→ What is needed:
Nothing outside the range below should be printed. Output exactly the lines from the line with "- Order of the" to the line with "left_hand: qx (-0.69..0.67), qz", both included.

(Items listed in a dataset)
=== Section Start ===
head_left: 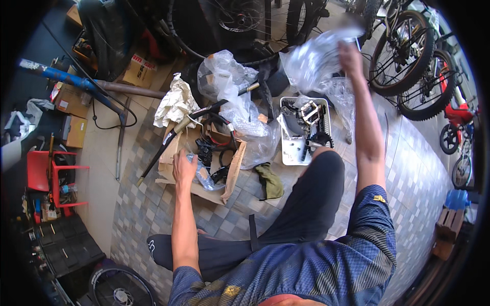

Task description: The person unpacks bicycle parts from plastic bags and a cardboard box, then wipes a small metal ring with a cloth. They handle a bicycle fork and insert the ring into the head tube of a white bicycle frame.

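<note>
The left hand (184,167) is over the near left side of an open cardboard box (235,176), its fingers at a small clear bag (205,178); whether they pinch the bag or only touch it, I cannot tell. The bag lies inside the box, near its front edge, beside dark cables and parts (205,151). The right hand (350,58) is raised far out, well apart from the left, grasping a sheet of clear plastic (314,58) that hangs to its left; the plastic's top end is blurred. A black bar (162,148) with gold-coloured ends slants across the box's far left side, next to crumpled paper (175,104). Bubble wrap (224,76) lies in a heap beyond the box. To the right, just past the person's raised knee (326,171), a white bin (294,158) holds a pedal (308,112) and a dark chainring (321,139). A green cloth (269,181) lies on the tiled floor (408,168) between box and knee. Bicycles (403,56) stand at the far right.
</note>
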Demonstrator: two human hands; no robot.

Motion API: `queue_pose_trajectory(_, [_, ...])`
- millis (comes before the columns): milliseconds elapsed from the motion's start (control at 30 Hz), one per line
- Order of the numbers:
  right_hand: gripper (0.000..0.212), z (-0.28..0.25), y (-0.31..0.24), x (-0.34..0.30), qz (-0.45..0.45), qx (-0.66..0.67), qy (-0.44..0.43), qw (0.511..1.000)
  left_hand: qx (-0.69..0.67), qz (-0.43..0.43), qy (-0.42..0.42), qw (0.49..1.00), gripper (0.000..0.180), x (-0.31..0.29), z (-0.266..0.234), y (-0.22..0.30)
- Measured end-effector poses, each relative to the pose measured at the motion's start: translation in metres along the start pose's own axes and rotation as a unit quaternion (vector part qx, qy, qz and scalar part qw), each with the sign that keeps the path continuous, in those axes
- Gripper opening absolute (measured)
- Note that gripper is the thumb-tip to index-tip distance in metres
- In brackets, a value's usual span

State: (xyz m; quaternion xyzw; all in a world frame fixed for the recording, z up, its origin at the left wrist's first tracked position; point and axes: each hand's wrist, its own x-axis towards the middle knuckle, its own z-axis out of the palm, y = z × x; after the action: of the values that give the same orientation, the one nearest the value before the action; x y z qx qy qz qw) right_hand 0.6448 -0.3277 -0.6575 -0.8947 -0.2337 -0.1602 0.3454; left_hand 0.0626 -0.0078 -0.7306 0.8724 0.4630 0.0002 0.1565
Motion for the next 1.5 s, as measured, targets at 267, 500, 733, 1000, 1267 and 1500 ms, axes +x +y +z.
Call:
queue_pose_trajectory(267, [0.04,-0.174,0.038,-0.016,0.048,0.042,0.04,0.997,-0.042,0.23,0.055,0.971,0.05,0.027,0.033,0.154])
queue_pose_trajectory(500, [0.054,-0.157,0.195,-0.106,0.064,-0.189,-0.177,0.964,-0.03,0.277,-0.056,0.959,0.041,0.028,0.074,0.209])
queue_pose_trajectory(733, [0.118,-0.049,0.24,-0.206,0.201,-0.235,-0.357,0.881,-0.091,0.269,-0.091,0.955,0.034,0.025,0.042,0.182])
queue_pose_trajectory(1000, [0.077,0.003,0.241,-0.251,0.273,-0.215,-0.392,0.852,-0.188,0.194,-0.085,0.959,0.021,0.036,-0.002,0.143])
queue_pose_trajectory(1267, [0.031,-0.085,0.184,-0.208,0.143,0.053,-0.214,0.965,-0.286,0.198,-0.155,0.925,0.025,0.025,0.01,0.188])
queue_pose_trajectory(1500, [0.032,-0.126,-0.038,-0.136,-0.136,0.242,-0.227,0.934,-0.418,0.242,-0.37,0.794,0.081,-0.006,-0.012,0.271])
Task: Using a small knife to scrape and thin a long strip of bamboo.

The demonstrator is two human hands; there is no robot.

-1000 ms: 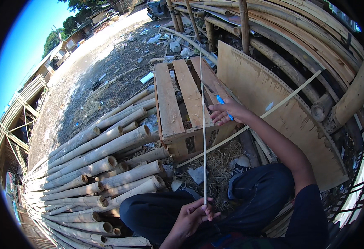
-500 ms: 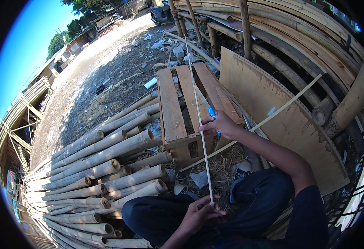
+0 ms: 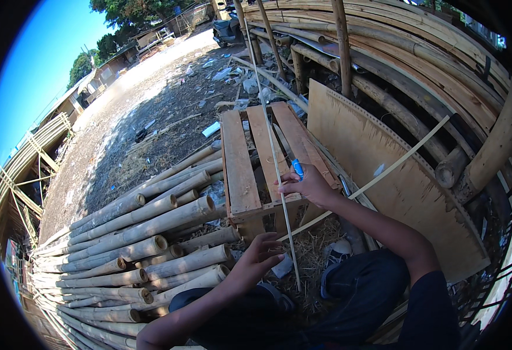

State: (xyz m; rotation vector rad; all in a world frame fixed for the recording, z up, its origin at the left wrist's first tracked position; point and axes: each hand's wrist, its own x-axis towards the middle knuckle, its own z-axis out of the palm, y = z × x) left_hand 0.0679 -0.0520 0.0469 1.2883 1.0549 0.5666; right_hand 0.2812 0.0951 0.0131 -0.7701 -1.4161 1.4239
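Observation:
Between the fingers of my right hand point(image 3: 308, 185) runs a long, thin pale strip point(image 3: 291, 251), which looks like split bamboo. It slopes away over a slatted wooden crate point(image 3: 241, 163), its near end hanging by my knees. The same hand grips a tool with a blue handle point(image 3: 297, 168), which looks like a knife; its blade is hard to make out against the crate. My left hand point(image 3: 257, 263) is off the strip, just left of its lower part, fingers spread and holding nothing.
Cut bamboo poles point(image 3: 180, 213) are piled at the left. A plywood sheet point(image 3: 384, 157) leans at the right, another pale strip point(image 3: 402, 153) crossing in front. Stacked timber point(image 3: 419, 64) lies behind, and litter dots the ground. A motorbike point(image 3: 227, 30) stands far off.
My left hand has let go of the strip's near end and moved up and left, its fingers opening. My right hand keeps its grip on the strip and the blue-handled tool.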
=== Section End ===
→ Output of the exercise:
- Order of the numbers:
  right_hand: gripper (0.000..0.212), z (-0.28..0.25), y (-0.31..0.24), x (-0.34..0.30), qz (-0.45..0.45), qx (-0.66..0.67), qy (-0.44..0.43), qw (0.511..1.000)
  left_hand: qx (-0.69..0.67), qz (-0.43..0.43), qy (-0.42..0.42), qw (0.49..1.00), gripper (0.000..0.180), x (-0.31..0.29), z (-0.266..0.234), y (-0.22..0.30)

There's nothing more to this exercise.